- [YOUR OBJECTIVE] When you reach the line below that has "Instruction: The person", start returning lines exactly, and stop after the line that has "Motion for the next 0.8"; skip the pictures.

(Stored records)
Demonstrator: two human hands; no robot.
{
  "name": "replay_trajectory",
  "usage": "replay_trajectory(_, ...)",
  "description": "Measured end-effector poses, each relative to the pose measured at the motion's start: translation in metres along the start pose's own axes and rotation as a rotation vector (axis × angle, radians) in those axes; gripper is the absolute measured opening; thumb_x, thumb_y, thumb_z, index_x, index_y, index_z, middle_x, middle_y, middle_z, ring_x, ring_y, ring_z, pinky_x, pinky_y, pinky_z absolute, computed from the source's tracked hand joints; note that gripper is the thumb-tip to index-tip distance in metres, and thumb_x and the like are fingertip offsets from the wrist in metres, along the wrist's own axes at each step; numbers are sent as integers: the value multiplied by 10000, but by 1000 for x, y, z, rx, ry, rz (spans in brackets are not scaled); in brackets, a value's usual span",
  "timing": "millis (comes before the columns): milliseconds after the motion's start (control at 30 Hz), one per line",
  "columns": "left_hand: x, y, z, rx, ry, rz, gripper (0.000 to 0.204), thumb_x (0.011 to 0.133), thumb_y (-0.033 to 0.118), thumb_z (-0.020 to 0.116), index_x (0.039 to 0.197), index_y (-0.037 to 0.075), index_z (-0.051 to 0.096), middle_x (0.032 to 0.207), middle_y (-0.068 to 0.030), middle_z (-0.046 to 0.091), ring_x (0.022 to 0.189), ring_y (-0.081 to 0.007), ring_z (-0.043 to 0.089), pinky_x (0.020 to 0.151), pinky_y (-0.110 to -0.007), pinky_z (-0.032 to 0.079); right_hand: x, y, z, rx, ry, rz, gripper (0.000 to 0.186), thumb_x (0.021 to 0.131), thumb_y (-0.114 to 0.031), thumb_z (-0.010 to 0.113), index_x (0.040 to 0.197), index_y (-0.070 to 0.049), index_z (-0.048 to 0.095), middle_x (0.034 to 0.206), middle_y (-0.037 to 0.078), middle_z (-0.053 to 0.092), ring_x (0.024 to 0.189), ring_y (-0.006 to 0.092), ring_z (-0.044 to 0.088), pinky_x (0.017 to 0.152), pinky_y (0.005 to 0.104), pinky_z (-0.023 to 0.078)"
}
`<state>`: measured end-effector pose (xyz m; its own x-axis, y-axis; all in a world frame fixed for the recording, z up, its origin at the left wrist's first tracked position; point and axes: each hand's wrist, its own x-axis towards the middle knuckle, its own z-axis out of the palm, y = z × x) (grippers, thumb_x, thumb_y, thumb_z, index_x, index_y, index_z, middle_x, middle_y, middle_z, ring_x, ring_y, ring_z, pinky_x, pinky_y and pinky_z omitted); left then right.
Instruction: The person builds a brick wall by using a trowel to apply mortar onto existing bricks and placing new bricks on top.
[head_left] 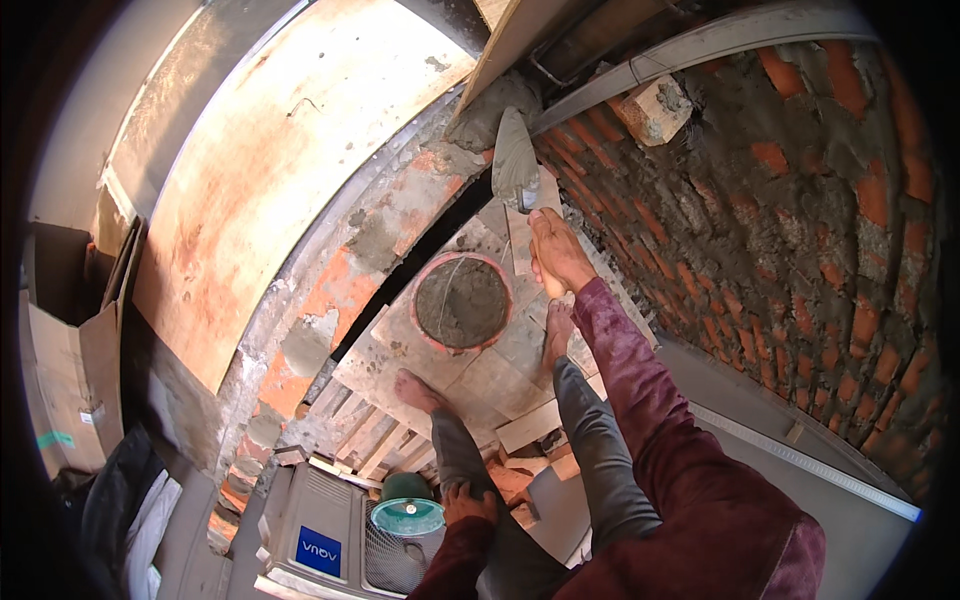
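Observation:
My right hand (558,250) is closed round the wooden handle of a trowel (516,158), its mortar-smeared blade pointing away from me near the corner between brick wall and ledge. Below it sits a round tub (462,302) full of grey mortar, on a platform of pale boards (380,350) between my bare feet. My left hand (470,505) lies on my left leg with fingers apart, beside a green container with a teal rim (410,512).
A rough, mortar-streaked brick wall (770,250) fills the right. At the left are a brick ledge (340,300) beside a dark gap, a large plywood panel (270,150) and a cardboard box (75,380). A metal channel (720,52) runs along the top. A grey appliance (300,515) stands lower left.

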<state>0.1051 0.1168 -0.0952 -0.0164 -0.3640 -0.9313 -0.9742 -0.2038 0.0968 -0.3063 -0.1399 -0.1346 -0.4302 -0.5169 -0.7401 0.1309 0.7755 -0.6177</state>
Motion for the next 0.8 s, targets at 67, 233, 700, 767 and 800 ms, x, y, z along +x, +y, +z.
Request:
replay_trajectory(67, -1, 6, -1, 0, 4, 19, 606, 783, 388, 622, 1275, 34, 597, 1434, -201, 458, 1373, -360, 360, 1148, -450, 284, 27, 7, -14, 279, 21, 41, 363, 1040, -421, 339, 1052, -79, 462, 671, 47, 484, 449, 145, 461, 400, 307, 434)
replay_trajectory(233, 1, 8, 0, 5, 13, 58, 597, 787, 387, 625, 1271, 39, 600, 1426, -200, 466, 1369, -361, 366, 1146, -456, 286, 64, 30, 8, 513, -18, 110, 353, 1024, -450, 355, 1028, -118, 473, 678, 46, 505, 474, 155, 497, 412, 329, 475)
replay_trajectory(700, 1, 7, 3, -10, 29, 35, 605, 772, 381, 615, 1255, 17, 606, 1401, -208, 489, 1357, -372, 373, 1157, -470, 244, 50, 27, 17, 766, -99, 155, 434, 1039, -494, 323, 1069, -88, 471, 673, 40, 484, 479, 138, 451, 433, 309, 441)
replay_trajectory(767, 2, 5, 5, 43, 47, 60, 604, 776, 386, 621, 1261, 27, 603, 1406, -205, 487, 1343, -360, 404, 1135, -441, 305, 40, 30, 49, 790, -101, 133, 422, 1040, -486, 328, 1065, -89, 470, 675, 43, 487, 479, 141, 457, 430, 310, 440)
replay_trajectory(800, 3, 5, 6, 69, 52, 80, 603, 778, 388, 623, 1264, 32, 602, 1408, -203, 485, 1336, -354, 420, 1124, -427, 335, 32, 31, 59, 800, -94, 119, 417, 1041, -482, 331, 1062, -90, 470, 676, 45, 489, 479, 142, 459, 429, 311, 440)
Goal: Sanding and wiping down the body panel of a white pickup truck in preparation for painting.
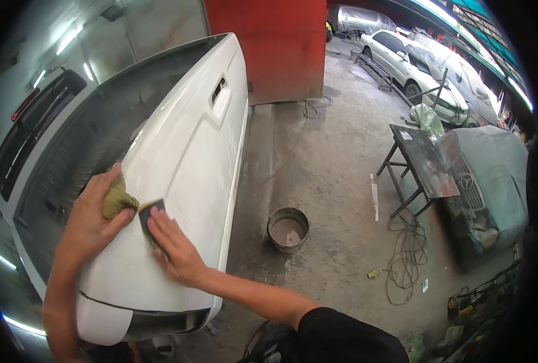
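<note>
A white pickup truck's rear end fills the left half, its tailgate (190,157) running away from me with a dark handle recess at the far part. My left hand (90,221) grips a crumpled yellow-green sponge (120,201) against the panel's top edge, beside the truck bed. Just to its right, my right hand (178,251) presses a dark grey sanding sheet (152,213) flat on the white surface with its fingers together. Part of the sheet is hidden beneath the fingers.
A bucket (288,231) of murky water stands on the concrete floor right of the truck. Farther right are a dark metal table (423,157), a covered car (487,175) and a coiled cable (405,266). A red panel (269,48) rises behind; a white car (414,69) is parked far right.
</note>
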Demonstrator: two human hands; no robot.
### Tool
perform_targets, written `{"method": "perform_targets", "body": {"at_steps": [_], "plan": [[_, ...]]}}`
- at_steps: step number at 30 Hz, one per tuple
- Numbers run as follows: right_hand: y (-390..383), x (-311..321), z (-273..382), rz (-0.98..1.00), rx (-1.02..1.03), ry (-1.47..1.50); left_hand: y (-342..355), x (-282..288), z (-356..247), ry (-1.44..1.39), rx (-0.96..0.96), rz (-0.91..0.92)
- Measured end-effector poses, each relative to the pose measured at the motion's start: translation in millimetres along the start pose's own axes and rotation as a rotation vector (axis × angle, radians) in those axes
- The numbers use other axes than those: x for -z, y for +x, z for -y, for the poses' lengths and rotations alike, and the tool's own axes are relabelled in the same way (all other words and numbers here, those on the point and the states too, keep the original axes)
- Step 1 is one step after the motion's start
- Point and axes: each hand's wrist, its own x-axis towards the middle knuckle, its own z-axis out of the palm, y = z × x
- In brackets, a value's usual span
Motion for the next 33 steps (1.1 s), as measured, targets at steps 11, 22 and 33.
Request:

- [ANSWER BELOW]
Instruction: The person builds a brick wall by using a trowel to apply mortar onto existing bricks and placing new bricks on top.
[head_left] 
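Observation:
My right hand (558,250) is closed round the wooden handle of a trowel (516,158), its mortar-smeared blade pointing away from me near the corner between brick wall and ledge. Below it sits a round tub (462,302) full of grey mortar, on a platform of pale boards (380,350) between my bare feet. My left hand (470,505) lies on my left leg with fingers apart, beside a green container with a teal rim (410,512).
A rough, mortar-streaked brick wall (770,250) fills the right. At the left are a brick ledge (340,300) beside a dark gap, a large plywood panel (270,150) and a cardboard box (75,380). A metal channel (720,52) runs along the top. A grey appliance (300,515) stands lower left.
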
<state>0.1051 0.1168 -0.0952 -0.0164 -0.3640 -0.9313 -0.9742 -0.2038 0.0968 -0.3063 -0.1399 -0.1346 -0.4302 -0.5169 -0.7401 0.1309 0.7755 -0.6177</state>
Motion for the next 0.8 s, targets at 67, 233, 700, 767 and 800 ms, x, y, z along +x, +y, +z.

Nothing else belongs to the answer.